= INPUT DATA =
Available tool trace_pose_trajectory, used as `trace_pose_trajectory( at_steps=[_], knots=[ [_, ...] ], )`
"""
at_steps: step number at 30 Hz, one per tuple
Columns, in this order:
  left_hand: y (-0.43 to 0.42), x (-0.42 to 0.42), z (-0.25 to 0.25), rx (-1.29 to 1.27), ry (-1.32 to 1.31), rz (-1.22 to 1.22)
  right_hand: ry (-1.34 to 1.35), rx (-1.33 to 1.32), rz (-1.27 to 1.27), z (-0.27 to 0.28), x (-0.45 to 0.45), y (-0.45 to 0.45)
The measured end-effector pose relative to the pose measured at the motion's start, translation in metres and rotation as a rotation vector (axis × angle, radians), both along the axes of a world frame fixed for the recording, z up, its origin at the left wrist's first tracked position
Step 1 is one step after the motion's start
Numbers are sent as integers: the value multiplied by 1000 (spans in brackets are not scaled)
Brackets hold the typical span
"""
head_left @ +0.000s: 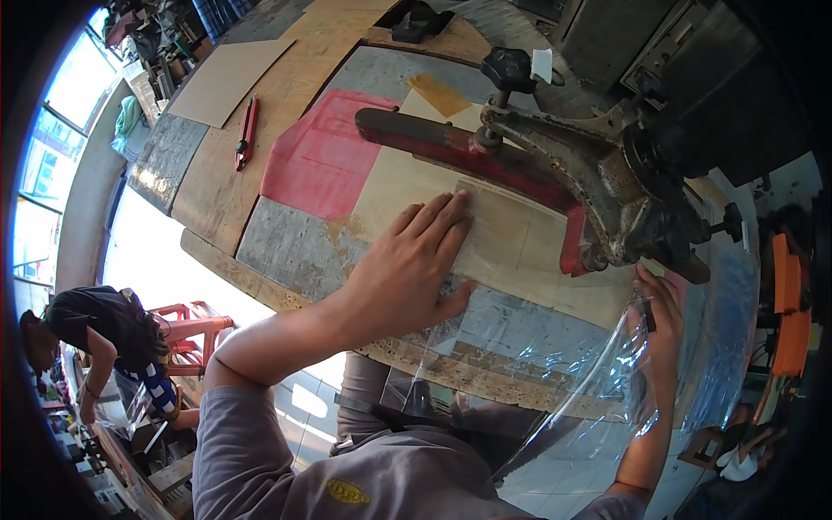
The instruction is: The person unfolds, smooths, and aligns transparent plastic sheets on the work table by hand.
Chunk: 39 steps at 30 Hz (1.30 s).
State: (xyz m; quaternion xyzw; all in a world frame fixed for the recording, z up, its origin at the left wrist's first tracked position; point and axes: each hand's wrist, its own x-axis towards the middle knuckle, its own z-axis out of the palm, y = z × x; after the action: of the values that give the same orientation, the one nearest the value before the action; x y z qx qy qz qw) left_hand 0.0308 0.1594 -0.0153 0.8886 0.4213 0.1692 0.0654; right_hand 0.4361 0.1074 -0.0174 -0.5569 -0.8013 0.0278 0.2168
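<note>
My left hand (414,260) lies flat with its fingers stretched out, pressing on clear plastic at the near side of a beige sheet (520,238). Its fingertips are just short of a long black-and-red machine bar (459,152). My right hand (660,325) is closed on clear plastic film (598,381), which hangs in shiny folds over the table's front edge. A small dark piece shows at the fingers of that hand; what it is I cannot make out. Pink-red sheeting (321,156) lies left of the beige sheet.
A heavy metal machine arm (598,169) with a black knob (507,68) rises at the right. A red utility knife (247,134) and a brown board (232,80) lie at the far left of the table. Another person (108,334) bends over at the lower left, near a red stool (195,334).
</note>
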Motion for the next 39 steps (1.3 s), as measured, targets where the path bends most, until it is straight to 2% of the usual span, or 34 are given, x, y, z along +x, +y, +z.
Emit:
trace_pose_trajectory(
  at_steps=[11, 21, 26, 32, 39],
  knots=[
    [-1, 1, 2, 12, -24, -1, -62, 60, 13, 4, -3, 0],
    [-2, 1, -1, 38, -53, 0, 0, 2, 6, 2, 0, -3],
    [-3, 0, -4, 69, -75, -11, -44, 42, 3, 6, -4, -6],
    [-4, -3, -16, 157, -135, -31, 38, 57, -60, 3, -8, -11],
    [-5, -6, -20, 117, -188, -35, -76, 120, -8, 1, -1, -13]
  ],
)
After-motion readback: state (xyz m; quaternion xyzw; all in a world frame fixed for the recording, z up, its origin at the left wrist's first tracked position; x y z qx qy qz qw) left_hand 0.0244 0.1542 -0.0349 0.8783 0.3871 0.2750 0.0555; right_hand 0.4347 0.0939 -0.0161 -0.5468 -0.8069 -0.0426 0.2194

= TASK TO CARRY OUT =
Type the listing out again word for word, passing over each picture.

= WRITTEN SOLUTION =
Available tool trace_pose_trajectory, used as `trace_pose_trajectory( at_steps=[_], knots=[ [_, ...] ], )`
"""
at_steps: step number at 30 Hz, one per tuple
Columns, in this order:
  left_hand: y (-0.43 to 0.42), x (-0.42 to 0.42), z (-0.25 to 0.25), rx (-1.29 to 1.27), ry (-1.32 to 1.31), rz (-1.22 to 1.22)
  right_hand: ry (-1.34 to 1.35), rx (-1.33 to 1.32), rz (-1.27 to 1.27), z (-0.27 to 0.28), x (-0.45 to 0.45), y (-0.45 to 0.45)
The measured end-effector pose relative to the pose measured at the motion's start, translation in metres and rotation as a rotation vector (axis × angle, radians), both along the axes of a world frame fixed for the recording, z up, its origin at the left wrist's first tracked position
Step 1 is one step after the motion's start
Numbers are sent as integers: the value multiplied by 1000 (spans in brackets are not scaled)
Brackets hold the typical span
"""
head_left @ +0.000s: 
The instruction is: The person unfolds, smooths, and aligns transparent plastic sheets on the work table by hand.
Chunk: 39 steps at 30 Hz (1.30 s).
State: (xyz m; quaternion xyzw; all in a world frame fixed for the recording, z up, its origin at the left wrist's first tracked position; point and axes: each hand's wrist, its own x-axis towards the middle knuckle, its own z-axis out of the palm, y = z × x; after the action: of the values that give the same orientation, the one nearest the value before the action; x y z qx qy qz qw) left_hand 0.0308 0.1594 -0.0153 0.8886 0.4213 0.1692 0.0654; right_hand 0.4361 0.1074 -0.0174 -0.5569 -0.8013 0.0278 0.2168
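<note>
My left hand (414,260) lies flat with its fingers stretched out, pressing on clear plastic at the near side of a beige sheet (520,238). Its fingertips are just short of a long black-and-red machine bar (459,152). My right hand (660,325) is closed on clear plastic film (598,381), which hangs in shiny folds over the table's front edge. A small dark piece shows at the fingers of that hand; what it is I cannot make out. Pink-red sheeting (321,156) lies left of the beige sheet.
A heavy metal machine arm (598,169) with a black knob (507,68) rises at the right. A red utility knife (247,134) and a brown board (232,80) lie at the far left of the table. Another person (108,334) bends over at the lower left, near a red stool (195,334).
</note>
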Motion for the next 39 steps (1.3 s), as measured, targets where the path bends most, until it is straight to 2% of the usual span, or 34 are given, x, y, z along +x, +y, +z.
Emit:
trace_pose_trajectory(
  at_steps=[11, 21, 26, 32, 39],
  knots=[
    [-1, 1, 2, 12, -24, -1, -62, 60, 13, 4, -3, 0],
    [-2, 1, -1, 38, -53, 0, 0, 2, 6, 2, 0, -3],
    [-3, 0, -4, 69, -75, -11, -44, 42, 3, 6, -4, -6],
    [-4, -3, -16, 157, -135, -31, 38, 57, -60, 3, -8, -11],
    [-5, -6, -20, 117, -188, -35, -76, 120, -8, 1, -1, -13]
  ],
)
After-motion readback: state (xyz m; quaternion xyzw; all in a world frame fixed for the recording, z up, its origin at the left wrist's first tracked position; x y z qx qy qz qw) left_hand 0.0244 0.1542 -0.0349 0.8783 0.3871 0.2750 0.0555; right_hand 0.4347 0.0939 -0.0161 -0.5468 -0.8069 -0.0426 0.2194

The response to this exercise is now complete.